Two other types of behavioural analysis that I expected to poll lower in Financial Services are product purchase order (more commonly used by retailers) & relationship networks (often analysed by telco teams). But both can be of real benefit if FS insight teams do complete them. Understanding the reality of foundational products for your brand & the order of further product recommendations which make most sense to your customers can help refine Next Best Action approaches. Being able to identify ‘mavens’ or ‘hubs’ within your customer base, whose networks of influence are considerable, can help achieve targeted recommender marketing & opportunities for co-creation.

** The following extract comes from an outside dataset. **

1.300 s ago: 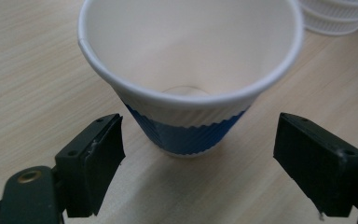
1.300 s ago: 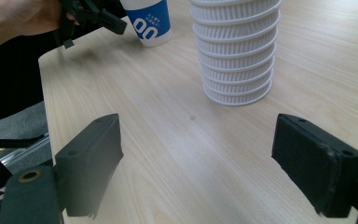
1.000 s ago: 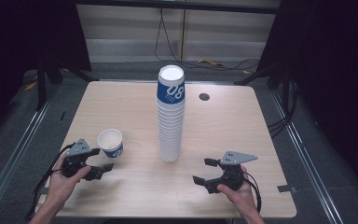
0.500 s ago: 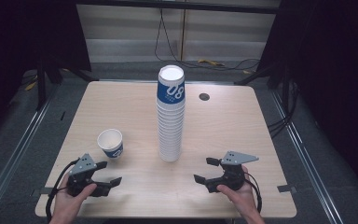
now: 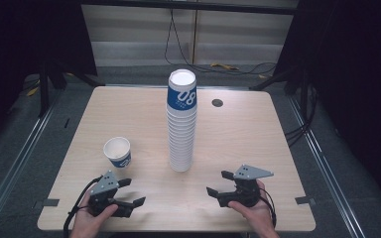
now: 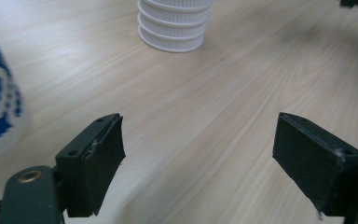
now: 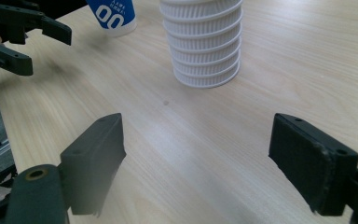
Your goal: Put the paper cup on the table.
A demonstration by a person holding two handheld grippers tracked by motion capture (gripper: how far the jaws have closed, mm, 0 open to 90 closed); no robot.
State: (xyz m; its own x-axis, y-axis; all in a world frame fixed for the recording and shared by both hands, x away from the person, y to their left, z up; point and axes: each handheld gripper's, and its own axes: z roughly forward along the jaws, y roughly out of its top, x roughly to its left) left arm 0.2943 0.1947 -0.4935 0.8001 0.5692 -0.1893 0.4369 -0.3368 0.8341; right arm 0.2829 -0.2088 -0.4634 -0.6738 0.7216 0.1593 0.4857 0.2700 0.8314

So, to the interim results from our question on predictive analytics. We asked, ‘Which types of predictive analytics approaches do you use?‘. Your scores are:
Given the almost ubiquitous equating of ‘propensity models’ with linear or logistic regression, the top two scores are not surprising (plus Occam’s Razor would have to encourage linear regression when prediction can be simplified to linear relationship). It is at least encouraging to see that some insight teams are also making use of decision trees & time series forecasting when those are appropriate. I’ve seen plenty of commercial applications where the transparency of decision trees is more useful than slightly higher predictive power of a logistic regression model.

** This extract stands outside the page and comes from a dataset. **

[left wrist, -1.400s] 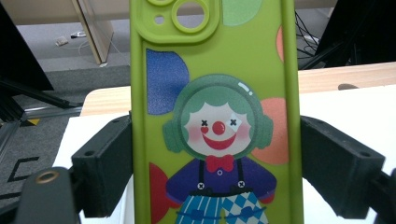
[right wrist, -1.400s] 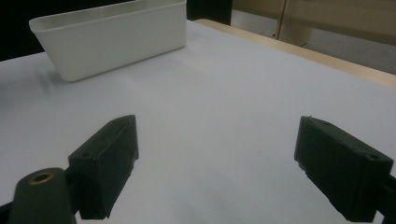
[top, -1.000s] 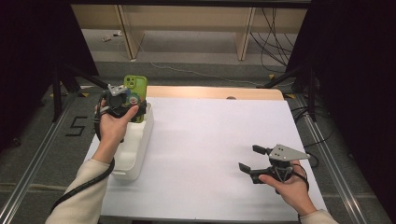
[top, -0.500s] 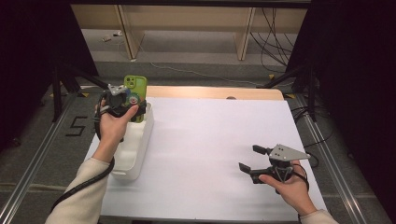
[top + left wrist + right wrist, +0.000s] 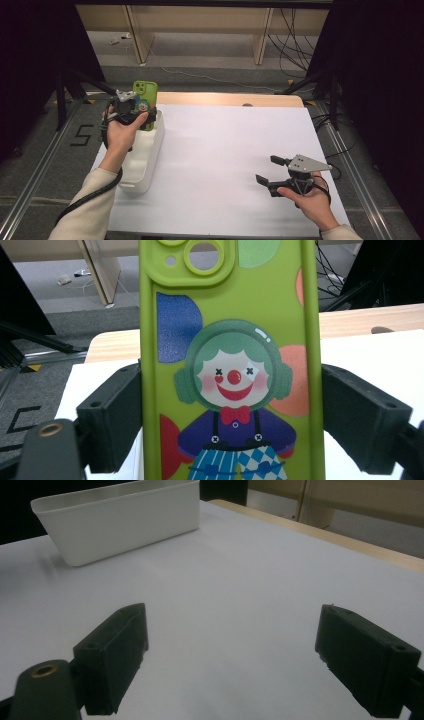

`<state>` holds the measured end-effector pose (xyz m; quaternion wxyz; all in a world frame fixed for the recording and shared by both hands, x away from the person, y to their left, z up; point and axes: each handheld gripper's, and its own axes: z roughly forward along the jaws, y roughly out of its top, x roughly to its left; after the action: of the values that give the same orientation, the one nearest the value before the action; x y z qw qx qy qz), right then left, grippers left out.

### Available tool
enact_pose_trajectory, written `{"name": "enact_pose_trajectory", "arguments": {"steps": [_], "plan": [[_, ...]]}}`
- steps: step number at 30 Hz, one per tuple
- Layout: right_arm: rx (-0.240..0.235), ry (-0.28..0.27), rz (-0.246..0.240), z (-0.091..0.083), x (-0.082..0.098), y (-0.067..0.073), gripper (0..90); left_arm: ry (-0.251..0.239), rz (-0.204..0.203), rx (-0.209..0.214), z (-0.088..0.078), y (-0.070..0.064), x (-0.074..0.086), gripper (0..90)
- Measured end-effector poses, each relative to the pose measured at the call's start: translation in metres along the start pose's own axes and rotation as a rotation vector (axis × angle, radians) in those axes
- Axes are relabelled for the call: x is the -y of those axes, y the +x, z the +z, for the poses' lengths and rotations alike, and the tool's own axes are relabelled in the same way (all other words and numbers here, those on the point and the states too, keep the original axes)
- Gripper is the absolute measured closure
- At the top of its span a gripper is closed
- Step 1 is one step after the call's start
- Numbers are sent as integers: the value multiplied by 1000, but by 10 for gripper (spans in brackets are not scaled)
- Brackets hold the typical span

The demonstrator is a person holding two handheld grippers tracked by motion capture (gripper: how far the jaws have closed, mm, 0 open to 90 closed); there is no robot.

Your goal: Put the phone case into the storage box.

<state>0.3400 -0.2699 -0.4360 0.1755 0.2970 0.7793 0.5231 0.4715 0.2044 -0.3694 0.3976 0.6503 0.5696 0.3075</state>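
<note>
A green phone case [image 5: 230, 365] printed with a clown stands upright between the jaws of my left gripper [image 5: 230, 430], whose pads press on its two long edges. From above, the case [image 5: 146, 97] and the left gripper [image 5: 144, 114] hover over the far end of a white bin [image 5: 150, 150] at the table's left side. My right gripper [image 5: 267, 170] stands open near the table's front right with nothing between its jaws. Its own view has the right gripper [image 5: 235, 655] low over the bare white sheet, and the bin [image 5: 125, 520] lies farther off.
A white sheet [image 5: 225, 150] covers the table, and a wooden strip [image 5: 225, 98] runs along its far edge. Metal rails [image 5: 40, 170] flank the table on both sides. Cables [image 5: 295, 45] lie on the floor beyond.
</note>
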Motion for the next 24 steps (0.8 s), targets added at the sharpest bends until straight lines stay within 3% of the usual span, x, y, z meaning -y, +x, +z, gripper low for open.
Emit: {"name": "enact_pose_trajectory", "arguments": {"steps": [24], "plan": [[1, 0, 0, 0, 0, 0, 148, 6, 15, -2, 8, 2, 0, 158]]}}
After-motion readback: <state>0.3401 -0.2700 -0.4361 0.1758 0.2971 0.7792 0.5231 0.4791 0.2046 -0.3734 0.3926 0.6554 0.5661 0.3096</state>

The zero votes for machine learning algorithms reminds us again to not assume all the noise about Data Science is yet being translated into many firms day-to-day work. I’ve also seen forecasting more generally being neglected in many analytics teams in comparison to just fitting models to current or past behaviour. Perhaps that’s a missed opportunity for your analysts?
One technique I would encourage analytics teams to look at again is Survival Models. Coming from the world of Pharma & statistics for drugs trials, it provides statistical methods for estimating the likely survival rates of members of a population given available variables. It offers the potential to improve cancellation/retention analysis, beyond just predicting those more likely to exit or highest propensity to exit at a key milestone (like first renewal), to start forecasting tenure for cohorts. If someone can crack this & get it working for either better targeted comms or keener pricing with this input to LTV models, it surely offers real profit potential.
Anyway, that’s how the score are looking so far. If that doesn’t reflect the reality for your analytics team, please vote.
I’ll keep monitoring analytics poll scores over coming months & will publish an update if they change markedly. Hope that helps.